Time and space are two different aspects of the same thing. We’ve known all along that the paths leading into a Stargate could be spacelike, timelike, or both. It turns out that vectors leading into the Gate more or less along its axis of rotation tend to translate as vector changes in time.”

  “Hold it,” she said. “Let me look at this. Dr. Norris was trying to tell me about this earlier, and it zipped right past me. I want to understand it.”

  “Certainly.” Dev had long ago grown used to the fact that humans—real humans, as he thought of them, people still in their physical bodies—thought far more slowly man he did. Existing now as patterns of electrical charges riding the circuits of computers, both human-made electronic and DalRiss-grown Naga-organic, his own mental processes were far faster and more efficient than those of any purely human, organic brain. Holding conversations with humans was becoming more and more tedious for him, much like communications across distances of several light minutes or hours had been like before I2C had eliminated the problem of speed-of-light time lag.

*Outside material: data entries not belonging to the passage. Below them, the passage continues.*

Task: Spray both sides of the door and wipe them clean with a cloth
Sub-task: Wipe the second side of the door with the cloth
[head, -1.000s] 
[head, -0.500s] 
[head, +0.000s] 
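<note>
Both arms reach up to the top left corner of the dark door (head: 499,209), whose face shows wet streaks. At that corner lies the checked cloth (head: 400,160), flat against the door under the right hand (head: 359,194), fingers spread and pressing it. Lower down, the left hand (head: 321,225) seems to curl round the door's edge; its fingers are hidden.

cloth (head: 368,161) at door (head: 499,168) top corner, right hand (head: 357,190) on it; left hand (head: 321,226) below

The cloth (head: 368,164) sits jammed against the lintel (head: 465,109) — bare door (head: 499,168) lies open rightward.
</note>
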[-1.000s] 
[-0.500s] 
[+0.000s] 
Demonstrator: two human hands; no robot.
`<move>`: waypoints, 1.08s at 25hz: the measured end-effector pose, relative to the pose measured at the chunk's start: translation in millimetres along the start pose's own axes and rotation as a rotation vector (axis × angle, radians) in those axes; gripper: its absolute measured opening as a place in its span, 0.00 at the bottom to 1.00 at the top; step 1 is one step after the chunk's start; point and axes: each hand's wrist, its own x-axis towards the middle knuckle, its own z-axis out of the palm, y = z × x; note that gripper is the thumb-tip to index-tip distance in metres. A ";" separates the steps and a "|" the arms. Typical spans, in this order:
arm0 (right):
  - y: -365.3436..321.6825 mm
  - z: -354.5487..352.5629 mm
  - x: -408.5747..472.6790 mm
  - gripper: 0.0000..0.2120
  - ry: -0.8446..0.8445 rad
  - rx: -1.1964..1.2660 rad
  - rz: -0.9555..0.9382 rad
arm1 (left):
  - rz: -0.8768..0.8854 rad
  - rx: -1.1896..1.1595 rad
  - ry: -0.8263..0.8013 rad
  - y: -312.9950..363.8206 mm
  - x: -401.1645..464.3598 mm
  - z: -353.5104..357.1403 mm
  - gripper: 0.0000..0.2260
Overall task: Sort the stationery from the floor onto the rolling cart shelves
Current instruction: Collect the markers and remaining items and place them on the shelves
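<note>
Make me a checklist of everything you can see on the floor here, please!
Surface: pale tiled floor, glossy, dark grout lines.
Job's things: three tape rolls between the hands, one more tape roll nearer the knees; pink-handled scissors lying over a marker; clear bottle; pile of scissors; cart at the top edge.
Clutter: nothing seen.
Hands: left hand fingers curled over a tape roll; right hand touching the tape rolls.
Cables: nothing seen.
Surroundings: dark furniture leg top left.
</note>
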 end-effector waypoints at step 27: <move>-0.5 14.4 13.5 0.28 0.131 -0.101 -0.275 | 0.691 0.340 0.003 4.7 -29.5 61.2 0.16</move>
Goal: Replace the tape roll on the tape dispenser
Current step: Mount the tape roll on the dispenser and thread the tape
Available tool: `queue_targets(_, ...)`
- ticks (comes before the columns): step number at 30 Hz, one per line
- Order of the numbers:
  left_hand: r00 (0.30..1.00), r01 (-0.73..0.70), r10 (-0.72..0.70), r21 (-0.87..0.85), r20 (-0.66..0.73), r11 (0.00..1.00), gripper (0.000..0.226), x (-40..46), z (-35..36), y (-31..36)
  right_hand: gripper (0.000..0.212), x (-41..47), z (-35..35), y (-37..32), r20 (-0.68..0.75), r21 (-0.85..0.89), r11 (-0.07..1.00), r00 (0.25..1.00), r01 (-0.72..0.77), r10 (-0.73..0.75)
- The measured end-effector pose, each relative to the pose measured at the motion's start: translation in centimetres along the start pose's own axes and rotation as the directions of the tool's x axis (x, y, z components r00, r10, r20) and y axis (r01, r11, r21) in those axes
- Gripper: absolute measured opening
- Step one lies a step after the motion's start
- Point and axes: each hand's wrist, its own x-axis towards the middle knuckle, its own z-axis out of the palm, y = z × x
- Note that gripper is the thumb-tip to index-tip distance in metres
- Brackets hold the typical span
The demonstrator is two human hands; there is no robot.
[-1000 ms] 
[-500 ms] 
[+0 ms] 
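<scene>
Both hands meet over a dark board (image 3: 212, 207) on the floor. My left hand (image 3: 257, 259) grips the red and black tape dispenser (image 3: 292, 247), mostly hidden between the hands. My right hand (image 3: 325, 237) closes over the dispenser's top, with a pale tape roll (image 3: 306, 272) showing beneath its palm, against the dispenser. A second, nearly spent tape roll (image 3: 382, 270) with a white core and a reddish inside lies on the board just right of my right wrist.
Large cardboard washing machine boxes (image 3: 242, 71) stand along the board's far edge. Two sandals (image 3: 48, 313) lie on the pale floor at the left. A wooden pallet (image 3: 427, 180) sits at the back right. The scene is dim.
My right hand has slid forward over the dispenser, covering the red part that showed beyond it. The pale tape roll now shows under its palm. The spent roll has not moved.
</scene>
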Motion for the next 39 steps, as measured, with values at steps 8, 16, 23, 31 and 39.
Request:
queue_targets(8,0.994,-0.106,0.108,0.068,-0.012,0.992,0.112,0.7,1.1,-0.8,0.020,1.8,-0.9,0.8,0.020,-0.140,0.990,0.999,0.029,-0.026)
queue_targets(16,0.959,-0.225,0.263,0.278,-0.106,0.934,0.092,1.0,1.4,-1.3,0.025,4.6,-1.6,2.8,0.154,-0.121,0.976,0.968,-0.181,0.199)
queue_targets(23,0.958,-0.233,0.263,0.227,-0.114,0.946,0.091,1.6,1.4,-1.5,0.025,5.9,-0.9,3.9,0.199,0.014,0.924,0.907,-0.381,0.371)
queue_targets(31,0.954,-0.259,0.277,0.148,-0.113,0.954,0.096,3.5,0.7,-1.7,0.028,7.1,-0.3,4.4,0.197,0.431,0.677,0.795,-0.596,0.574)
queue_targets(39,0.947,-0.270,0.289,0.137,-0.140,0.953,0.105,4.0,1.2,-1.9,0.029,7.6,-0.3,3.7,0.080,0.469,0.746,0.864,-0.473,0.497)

  His attention shifted to the three-D diagram of the Star­gate. That stirred memories, and not all of them pleasant.

  Twenty-seven years before, he’d been aboard a DalRiss living starship at the Second Battle of Herakles, linked in through a Naga communications net that was dispersed throughout the DalRiss-human fleet. The DalRiss ship hous­ing his body had been destroyed. Somehow, though, his mind had survived.

  Or had it? Dev considered the question sometimes, es­pecially when he was in a lonely frame of mind. If what had survived was only a copy of his original mind, right down to the memories and the slightest emotion, then the original Dev Cameron had died in that battle, and what lin­gered was a copy with memories too numerous and too sharp.

  After his “death”—he still didn’t know how else to think of the destruction of his physical body—he’d found both refuge and purpose by remaining with the DalRiss cityships whose Naga computer nodes had been serving as a distrib­uted network for his linked mind at the time. For the next twenty-five years, he’d accompanied a DalRiss fleet at their request, exploring out from the space known to humans and DalRiss, following the curve of the galactic arm spinward toward the constellation men called Aquila.

  At Nova Aquila they’d discovered the Stargate, a one-thousand-kilometer long needle rotating at the gravitational balance point of two closely orbiting white dwarf suns that, eighteen hundred years previously, had gone nova. The light from that cosmic explosion had reached Earth twelve hun­dred years later, shining brilliantly in the night skies of Earth in the year 1918.

  Theory made it clear enough what the Stargate must be. Tippler and others, as far back as the twentieth century, had suggested that degenerate matter formed into such a cylinder and set rotating at velocities approaching that of light would open pathways within the savagely twisted spacetime within which the cylinder was embedded… pathways through space, and stranger by far, pathways through time.

  For a moment, he turned his attention from the diagram to the glorious background of stars at the Galactic center, the pearly smear of encircling nebulae, the warm gleam of a far-off supernova, the icy smudges of countless ice worlds turned comet by the radiance of the nearer suns. The Great Annihilator looked much the same as it had looked to him two years before, when he’d become the first human to pen­etrate the core’s secrets.

  Well… the first human mind, at any rate, and it had not been his, not exactly. He gave a small, internal grimace at the memory, a piece of his personal history that still pained him when he thought about it.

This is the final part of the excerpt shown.